Courts have also found that restrictions requiring prisoners to violate the Sabbath or other religious duties violate the First Amendment. McEachin v. McGuinnis, 357 F.3d 197, 204-05 (2d Cir. 2004) (intentionally giving Muslim prisoner an order during prayer may violate First Amendment); Love v. Reed, 216 F.3d 682 (8th Cir. 2000) (failure to provide inmate with food from the prison’s kitchen on Saturday for his consumption on Sunday violates the Establishment Clause where the inmate’s sincerely held religious belief prevented him from leaving his cell or working on the Sabbath, or eating food prepared by others on that day); Hayes v. Long, 72 F.3d 70 (8th Cir. 1995) (requiring Muslim prisoner to handle pork violated First Amendment); Murphy v. Carroll, 202 F. Supp. 2d 421, 423-25 (D. Md. 2002) (prison officials’ designation of Saturday as cell-cleaning day violated Free Exercise rights of Orthodox Jewish prisoner).

While in prison, Pollard could keep Shabbos to his heart's content. Having been "set free" however, his conditions are actually more, and not less onerous. The question is "why?"

It is widely accepted that the information Jonathan Pollard shared with Israel has been long ago rendered moot and therefore harmless. Releasing him to such harsh conditions in which he cannot leave the house to seek gainful employment or observe his most basic religious rights seems to be gratuitous and cruel: retributive. Of U.S. District Judge Katherine Forrest's recent decision to keep these restrictive parole conditions in place, Nachman Shai, head of the Knesset's Pollard Caucus, said, “It is frustrating to see that the unmerciful pursuit of Pollard by American authorities continues,” Shai said. “We have been saying ‘enough is enough’ for so long, and the response has been insensitivity and inflexibility. He should be allowed to live a normal life, but he can’t when he is stuck to his house and prevented from working in a manner that has passed all limits of what is reasonable. They let him leave jail, so they should have let him have a longer string.”

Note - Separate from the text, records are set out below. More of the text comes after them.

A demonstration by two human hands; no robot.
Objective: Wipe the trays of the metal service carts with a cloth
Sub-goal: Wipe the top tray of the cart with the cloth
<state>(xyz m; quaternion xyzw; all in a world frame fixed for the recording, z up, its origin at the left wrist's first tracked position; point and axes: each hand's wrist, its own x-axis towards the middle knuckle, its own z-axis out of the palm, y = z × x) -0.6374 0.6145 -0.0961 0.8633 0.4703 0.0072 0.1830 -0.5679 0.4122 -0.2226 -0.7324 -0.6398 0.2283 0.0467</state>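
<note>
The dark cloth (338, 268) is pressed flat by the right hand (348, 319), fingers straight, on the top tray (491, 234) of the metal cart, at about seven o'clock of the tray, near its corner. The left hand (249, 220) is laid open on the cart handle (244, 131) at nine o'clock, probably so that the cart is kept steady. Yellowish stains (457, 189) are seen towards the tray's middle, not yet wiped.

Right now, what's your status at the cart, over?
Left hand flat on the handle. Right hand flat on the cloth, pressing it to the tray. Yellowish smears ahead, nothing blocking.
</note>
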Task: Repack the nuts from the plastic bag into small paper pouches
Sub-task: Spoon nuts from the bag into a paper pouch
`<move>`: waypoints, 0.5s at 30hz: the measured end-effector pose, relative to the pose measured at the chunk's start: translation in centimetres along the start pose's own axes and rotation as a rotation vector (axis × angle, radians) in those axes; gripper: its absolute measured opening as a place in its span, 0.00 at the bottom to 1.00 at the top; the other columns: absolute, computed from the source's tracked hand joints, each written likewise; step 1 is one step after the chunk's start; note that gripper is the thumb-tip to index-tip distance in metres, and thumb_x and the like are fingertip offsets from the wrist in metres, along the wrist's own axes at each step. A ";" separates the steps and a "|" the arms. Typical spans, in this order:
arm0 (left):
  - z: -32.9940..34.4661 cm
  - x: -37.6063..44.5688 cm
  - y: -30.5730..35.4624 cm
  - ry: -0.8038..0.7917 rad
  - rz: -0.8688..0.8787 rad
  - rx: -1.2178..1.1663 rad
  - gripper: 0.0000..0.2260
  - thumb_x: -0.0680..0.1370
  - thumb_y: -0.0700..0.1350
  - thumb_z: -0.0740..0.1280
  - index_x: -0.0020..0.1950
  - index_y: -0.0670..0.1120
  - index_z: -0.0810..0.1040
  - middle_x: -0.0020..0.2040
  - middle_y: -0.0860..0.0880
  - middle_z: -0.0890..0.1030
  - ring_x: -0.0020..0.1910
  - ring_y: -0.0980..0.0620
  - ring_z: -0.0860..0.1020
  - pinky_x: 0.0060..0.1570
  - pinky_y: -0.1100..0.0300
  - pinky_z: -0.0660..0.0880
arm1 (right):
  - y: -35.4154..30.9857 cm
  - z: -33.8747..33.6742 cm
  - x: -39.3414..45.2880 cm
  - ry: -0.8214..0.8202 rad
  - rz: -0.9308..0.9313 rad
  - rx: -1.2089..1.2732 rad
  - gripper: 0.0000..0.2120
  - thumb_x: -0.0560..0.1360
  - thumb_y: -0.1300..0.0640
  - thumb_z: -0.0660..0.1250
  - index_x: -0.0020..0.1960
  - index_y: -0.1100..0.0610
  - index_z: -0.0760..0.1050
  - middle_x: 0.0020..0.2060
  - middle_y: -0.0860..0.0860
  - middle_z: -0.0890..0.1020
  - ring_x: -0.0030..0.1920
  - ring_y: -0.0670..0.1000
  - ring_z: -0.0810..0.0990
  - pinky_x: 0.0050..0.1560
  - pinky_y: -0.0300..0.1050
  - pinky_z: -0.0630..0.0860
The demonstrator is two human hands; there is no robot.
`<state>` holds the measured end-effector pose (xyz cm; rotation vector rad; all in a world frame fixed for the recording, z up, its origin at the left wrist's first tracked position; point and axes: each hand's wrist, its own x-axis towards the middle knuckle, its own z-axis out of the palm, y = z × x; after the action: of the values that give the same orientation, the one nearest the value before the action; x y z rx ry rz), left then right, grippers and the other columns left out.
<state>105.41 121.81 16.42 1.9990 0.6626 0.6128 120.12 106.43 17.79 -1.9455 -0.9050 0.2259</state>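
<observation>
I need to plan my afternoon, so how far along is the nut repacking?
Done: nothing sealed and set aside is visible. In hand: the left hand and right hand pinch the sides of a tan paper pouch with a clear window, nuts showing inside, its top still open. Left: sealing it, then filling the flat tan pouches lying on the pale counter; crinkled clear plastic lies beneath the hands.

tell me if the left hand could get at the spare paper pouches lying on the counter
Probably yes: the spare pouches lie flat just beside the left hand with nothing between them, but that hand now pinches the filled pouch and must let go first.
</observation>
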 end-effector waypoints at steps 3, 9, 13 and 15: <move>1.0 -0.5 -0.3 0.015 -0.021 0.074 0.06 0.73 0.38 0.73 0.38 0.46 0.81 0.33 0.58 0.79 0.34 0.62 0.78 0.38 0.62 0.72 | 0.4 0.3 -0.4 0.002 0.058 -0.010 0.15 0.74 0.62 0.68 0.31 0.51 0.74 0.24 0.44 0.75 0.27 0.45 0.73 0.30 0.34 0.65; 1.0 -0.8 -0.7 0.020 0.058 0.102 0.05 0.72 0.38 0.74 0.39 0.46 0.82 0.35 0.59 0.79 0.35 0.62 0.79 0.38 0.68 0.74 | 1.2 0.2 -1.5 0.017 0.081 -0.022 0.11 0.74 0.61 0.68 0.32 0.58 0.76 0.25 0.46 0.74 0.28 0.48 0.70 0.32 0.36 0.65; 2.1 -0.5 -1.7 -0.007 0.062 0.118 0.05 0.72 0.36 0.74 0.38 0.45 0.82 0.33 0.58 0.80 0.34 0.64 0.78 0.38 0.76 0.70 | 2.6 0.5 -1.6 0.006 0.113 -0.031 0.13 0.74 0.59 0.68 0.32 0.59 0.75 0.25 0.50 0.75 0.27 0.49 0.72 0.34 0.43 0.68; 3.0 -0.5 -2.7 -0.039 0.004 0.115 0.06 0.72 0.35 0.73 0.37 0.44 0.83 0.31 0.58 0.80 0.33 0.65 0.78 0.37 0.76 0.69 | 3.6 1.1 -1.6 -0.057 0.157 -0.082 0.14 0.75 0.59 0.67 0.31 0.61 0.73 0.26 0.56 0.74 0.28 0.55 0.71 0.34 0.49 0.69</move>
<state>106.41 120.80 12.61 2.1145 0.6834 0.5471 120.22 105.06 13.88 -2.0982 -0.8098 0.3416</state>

One has to wonder whether there is something darker to the decision to deprive Pollard of his civil liberties, just as there was something dark about keeping him imprisoned for so long. Oft-quoted essayist Ahad Haam said that "More than Jews have kept the Sabbath, the Sabbath has kept the Jews." It is no exaggeration to say that remembering the Sabbath day and keeping it holy ensured Jewish survival, helping the Jews outlive enemy after enemy over a two-thousand year span. It is what set the Jews apart from the others, helped us stay what we were and still are, so many years later. It kept us alive as a people, a nation.

And maybe that's the problem, from the perspective of those who insist on taking this cherished right, the right to keep the Sabbath, away from one man, Jonathan Pollard. 

Our efforts to honor Sabbath day despite the Crusaders, despite the Inquisition, despite the Holocaust makes it rankle all the more that the courts have played fast and easy with this, our cherished observance. They have deemed our Jewish Sabbath not important enough for them to stop playing this game with Jonathan Pollard, in which they rob him of everything he cares about, by making him break Shabbos.

Or maybe it's the complete opposite of that: they want to break him.

If you look at the photos of Jonathan Pollard, you can see it happening. He is no longer a cunning New York Jew in a whole mess of trouble, but a kindly-looking meek man, afraid of his own shadow.
All he has left, it seems, is his Yiddishkeit and his love of Israel.

Which is why they'll never let him have those things. They'll never let him observe his Jewish religion or live in the Jewish State.

That would be letting him win, the Jew. The Jew Pollard.